The tax office cannot collect more than 320 trillion rupiah in potential tax revenue from thousands of small and medium-size businesses, Fuad said, simply because the tax office does not have the resources to ensure their compliance.

Fuad said Joko should start recruiting new tax officers in his first years, because training to infuse new tax officers with the necessary skills and integrity could be lengthy.

Joko also could, as he has promised during his campaign, cut the fuel subsidy, which currently accounts for about a fifth of the central government’s 1,280 trillion rupiah budget.
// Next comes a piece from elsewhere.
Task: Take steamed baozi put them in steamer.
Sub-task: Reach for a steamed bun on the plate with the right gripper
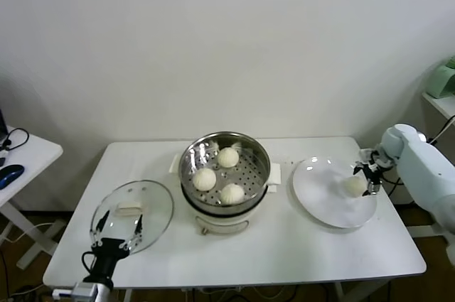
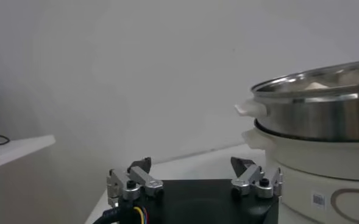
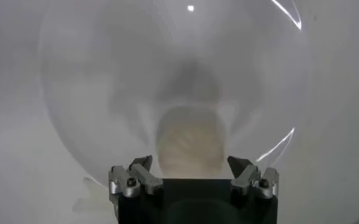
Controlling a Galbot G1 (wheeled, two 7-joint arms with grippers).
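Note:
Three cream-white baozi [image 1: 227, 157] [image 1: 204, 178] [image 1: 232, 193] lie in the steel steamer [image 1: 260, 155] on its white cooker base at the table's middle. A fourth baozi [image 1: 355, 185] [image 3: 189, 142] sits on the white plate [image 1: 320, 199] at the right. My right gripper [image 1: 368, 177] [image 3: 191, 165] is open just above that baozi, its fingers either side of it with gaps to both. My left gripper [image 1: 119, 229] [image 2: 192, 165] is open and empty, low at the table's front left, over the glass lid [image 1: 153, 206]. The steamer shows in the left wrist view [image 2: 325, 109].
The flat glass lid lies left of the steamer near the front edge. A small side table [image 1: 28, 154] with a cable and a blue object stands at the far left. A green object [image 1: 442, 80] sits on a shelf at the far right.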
“Subsidies are a huge burden to the government because around 60 per cent of the total oil demand is subsidised,” said Sushant Gupta, head of Asia Pacific downstream research at Wood Mackenzie, a consultancy that tracks extractive industry, last Wednesday.

Gupta said that the total subsidy bill for 2014-2020 would hit US$120 billion (RM381 billion), based on current domestic prices.

“This accounts for around three per cent of gross domestic product and is, therefore, unsustainable,” he said.

“The main risk for Indonesia’s economy is widening current account deficits,” Bank Indonesia governor Agus Martowardojo said on Wednesday.

Agus forecasts a gap of about three per cent of GDP this year.

“Positive sentiment would be stronger should the new elected administration perform a comprehensive structural reform to create a stronger and sustainable growth,” Agus said.

Many economists said Joko can gradually raise the subsidised fuel price, without creating spikes in inflation that would hurt the country’s poor, most of whom have been his avid supporters in the election campaign.

“An annually rolled-out gradual cut should have a relatively limited impact on headline inflation. Indeed, headline inflation could head down to four per cent by 2018 without the volatility that the hitherto last-minute, back-to-the-wall fuel price increases have done,” said Wellian Wiranto, a Singapore-based economist at OCBC Bank, in a research note on Wednesday.